Records drawn from a dataset
______

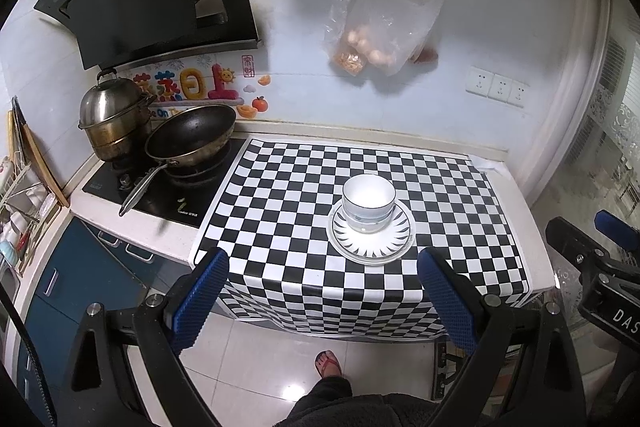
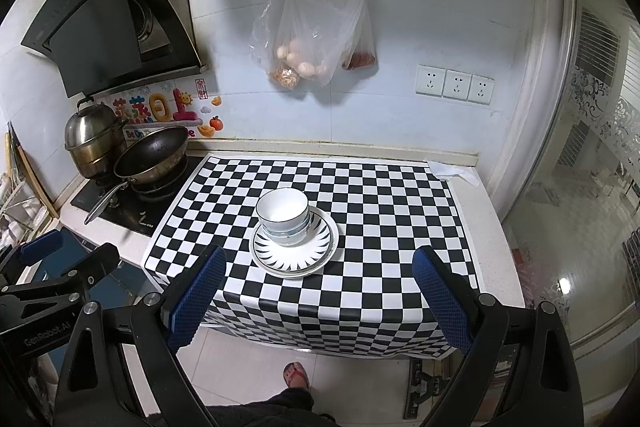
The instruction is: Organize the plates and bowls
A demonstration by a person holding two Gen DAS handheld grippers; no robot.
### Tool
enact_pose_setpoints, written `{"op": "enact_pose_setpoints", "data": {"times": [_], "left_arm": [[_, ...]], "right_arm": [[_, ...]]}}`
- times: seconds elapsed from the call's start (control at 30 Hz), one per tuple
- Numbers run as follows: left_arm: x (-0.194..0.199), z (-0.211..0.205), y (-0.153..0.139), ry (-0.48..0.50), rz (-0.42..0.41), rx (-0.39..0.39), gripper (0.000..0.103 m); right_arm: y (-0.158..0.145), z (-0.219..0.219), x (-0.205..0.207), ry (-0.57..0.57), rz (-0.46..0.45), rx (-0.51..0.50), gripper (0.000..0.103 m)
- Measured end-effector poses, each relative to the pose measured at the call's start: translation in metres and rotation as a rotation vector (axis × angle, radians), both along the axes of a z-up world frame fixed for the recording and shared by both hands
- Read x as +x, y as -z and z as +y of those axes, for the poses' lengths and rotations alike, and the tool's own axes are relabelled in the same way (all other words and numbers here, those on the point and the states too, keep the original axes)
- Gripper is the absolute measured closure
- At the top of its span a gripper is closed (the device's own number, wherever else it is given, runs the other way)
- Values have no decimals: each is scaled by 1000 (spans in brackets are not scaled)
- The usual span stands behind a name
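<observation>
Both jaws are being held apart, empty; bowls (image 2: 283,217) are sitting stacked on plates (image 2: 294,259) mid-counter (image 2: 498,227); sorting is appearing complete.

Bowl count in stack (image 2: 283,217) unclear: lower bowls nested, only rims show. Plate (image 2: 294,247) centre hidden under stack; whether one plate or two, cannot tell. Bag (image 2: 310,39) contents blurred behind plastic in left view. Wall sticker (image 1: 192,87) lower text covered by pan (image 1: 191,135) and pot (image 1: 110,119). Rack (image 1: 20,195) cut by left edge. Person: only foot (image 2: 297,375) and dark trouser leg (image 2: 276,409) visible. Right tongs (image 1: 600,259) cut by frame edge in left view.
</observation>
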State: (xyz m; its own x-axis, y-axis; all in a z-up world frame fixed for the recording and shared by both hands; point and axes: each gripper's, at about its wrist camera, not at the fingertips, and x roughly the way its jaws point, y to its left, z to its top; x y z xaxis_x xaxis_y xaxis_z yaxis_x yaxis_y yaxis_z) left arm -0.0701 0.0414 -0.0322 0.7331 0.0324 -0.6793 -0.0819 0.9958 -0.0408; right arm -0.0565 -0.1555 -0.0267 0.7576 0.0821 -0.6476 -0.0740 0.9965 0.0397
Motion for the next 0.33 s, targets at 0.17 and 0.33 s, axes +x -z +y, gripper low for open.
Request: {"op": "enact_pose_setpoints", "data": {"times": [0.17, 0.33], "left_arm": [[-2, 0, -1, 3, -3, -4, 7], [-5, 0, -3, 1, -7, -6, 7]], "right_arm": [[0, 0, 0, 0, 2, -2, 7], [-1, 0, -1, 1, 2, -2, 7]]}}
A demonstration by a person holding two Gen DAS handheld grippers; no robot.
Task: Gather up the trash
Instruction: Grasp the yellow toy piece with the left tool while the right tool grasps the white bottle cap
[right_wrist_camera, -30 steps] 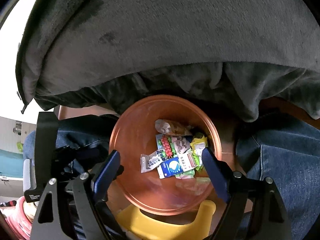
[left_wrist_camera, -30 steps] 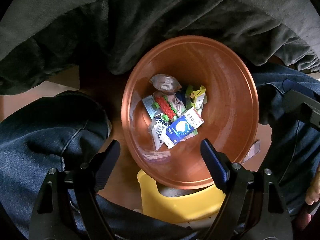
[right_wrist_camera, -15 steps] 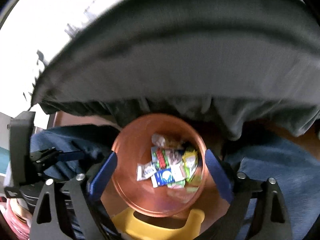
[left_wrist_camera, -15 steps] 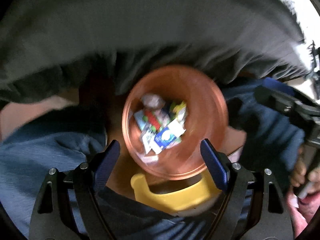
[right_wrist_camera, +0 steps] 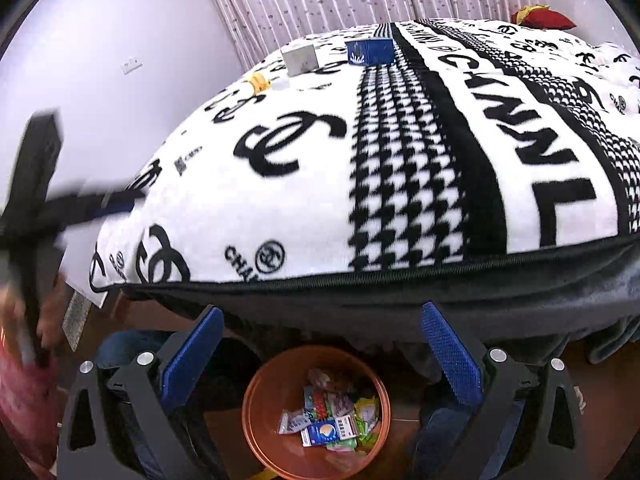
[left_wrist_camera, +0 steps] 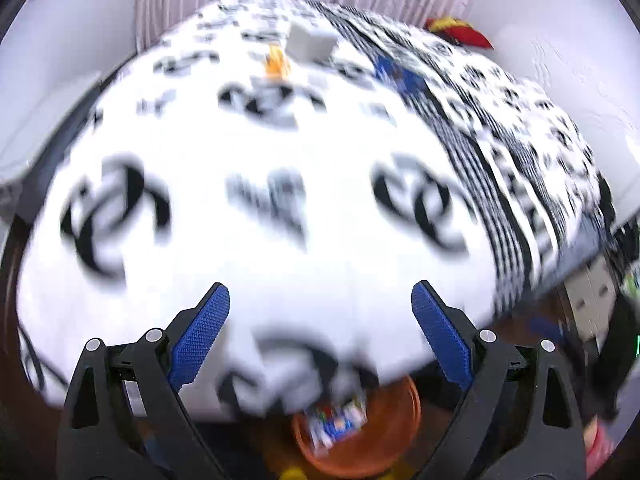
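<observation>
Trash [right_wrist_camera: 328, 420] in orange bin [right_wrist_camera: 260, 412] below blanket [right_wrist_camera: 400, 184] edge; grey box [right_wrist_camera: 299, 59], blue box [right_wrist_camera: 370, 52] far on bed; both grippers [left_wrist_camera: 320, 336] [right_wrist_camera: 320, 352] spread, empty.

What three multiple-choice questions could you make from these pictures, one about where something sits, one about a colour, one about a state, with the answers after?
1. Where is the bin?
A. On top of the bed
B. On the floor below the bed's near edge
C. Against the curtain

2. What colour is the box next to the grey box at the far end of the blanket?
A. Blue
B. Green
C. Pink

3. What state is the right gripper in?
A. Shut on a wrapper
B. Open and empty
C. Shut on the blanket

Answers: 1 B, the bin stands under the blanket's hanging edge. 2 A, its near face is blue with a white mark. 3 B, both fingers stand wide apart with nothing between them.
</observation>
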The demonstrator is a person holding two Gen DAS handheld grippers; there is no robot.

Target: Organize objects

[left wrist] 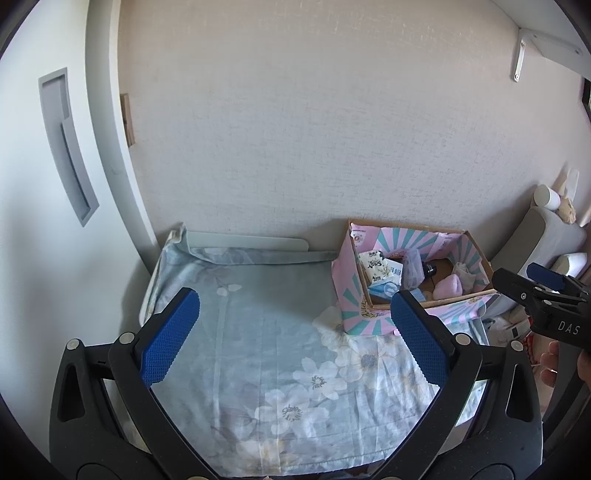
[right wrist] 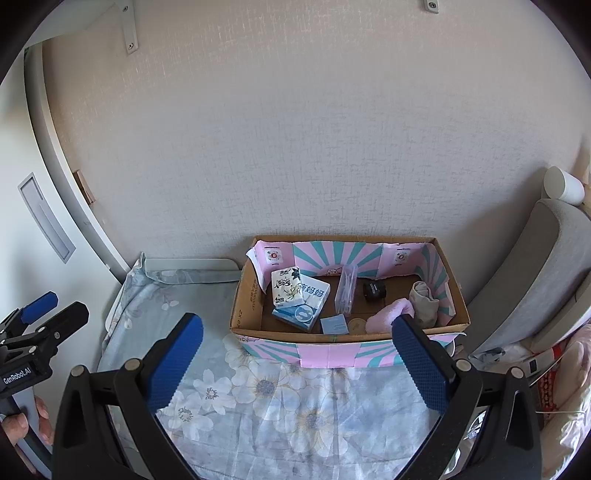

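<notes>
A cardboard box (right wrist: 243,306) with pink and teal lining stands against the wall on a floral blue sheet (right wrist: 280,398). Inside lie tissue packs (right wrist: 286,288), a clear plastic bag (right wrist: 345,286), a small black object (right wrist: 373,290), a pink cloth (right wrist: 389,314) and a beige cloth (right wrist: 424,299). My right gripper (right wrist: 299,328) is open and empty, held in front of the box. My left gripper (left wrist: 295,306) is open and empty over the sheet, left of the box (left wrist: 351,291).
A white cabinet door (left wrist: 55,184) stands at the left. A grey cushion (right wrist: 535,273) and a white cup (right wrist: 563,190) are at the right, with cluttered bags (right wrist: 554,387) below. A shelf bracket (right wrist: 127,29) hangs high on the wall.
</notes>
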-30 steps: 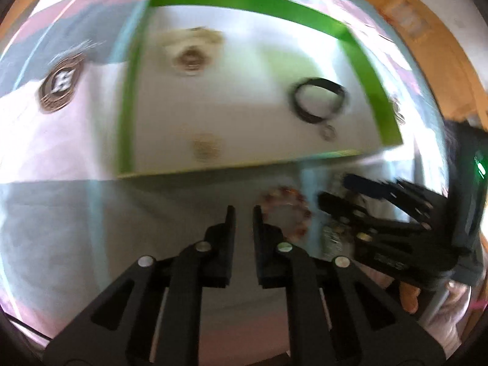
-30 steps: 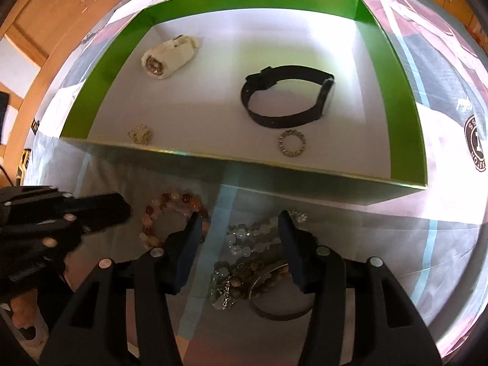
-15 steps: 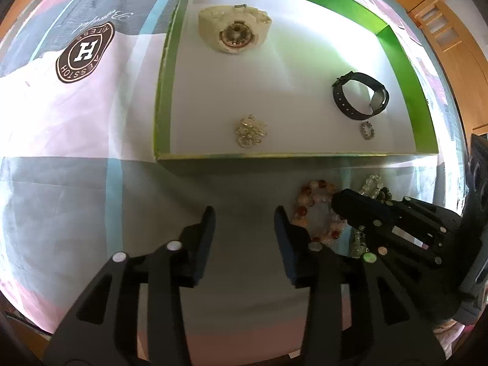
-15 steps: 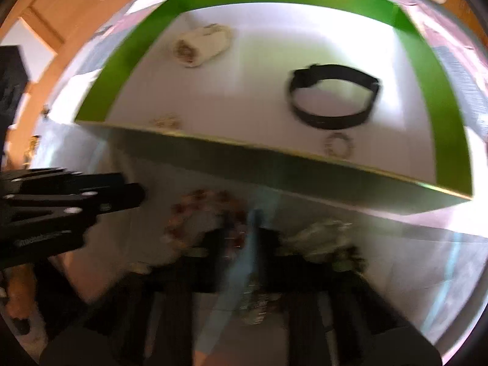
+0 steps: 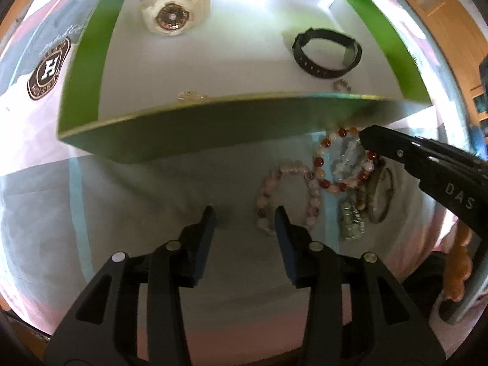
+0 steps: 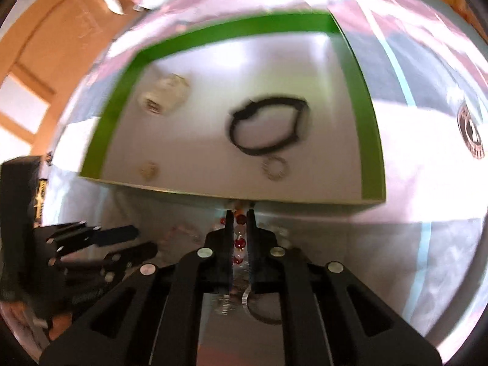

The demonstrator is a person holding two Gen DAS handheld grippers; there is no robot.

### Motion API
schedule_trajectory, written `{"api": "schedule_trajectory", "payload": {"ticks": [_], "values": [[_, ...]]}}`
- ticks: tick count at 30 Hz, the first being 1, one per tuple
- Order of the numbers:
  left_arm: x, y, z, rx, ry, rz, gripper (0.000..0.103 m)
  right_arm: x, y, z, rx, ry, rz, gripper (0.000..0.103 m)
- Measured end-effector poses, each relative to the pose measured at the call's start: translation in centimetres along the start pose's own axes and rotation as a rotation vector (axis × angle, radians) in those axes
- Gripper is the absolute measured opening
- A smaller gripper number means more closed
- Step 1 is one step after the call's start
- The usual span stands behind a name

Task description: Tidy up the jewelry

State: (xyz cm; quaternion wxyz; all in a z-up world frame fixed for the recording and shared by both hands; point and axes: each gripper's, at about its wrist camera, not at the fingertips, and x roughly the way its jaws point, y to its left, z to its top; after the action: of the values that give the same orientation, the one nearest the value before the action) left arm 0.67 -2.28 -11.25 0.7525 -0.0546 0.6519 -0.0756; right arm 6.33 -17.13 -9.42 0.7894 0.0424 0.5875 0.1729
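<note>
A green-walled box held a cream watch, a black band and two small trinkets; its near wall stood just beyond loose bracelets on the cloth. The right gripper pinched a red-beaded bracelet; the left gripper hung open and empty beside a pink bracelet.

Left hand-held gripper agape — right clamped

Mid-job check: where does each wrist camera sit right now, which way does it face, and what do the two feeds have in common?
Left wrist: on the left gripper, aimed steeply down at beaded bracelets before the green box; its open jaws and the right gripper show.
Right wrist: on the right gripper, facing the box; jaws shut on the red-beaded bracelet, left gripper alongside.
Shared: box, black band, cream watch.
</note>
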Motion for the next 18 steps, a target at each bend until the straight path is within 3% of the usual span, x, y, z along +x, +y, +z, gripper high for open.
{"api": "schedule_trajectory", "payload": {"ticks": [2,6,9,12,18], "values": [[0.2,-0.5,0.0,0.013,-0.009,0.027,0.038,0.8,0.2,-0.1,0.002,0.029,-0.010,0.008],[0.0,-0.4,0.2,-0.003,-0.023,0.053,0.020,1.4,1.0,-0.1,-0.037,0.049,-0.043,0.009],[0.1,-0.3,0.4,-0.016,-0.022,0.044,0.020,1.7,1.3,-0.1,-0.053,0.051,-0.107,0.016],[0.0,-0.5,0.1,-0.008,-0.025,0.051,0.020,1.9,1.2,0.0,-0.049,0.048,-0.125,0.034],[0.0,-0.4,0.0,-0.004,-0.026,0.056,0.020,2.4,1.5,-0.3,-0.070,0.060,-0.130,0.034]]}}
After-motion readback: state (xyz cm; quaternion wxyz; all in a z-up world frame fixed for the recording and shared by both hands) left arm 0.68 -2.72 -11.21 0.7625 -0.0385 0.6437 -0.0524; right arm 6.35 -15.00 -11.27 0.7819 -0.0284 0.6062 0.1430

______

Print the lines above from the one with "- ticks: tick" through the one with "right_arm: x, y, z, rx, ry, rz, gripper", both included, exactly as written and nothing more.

▶ [TASK RESULT]
- ticks: tick count at 30 Hz, the first being 1, one per tuple
- Order of the numbers:
  left_arm: x, y, z, rx, ry, rz, gripper (0.000..0.103 m)
  right_arm: x, y, z, rx, ry, rz, gripper (0.000..0.103 m)

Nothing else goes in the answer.